Task prompt: Reproduce exactly the lines below, from the first through the one containing "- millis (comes", and nothing more.
***** Data segment
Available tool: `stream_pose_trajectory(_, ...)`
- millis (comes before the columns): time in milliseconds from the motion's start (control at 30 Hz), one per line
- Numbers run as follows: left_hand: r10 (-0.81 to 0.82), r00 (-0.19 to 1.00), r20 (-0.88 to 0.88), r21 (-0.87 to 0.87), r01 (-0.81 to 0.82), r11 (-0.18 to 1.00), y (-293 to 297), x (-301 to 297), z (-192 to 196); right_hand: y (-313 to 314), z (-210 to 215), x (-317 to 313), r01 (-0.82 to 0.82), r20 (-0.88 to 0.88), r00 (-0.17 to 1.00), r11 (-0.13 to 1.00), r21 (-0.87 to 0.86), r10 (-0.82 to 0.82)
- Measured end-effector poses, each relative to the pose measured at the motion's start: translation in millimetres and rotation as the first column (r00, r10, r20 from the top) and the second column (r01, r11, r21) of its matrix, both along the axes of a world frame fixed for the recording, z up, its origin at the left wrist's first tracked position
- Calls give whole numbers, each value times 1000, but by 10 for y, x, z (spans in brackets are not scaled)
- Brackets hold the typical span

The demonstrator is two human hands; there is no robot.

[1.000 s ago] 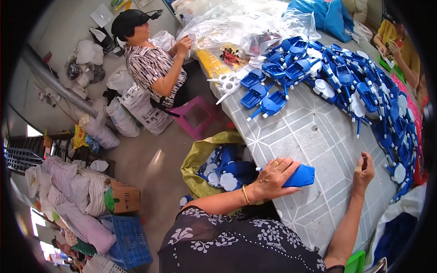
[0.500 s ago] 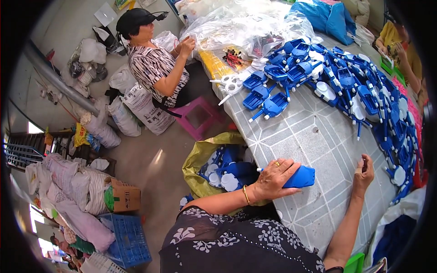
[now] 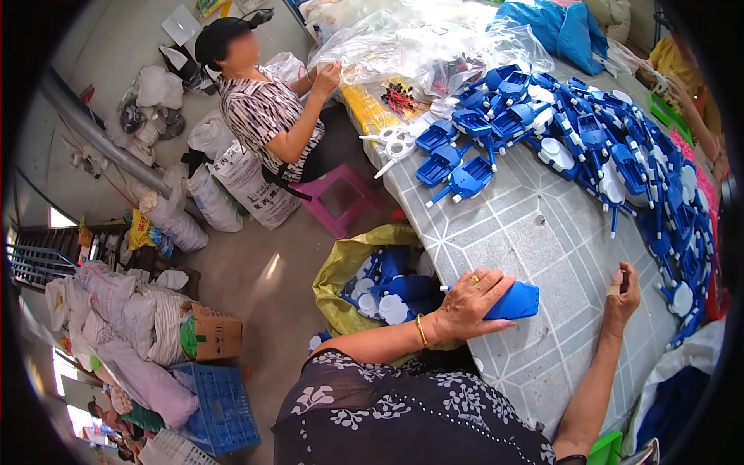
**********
Solution to this problem:
Available tool: `stream_pose_trajectory(_, ...)`
- millis (comes before the columns): time in milliseconds from the motion's start (control at 30 Hz), one per line

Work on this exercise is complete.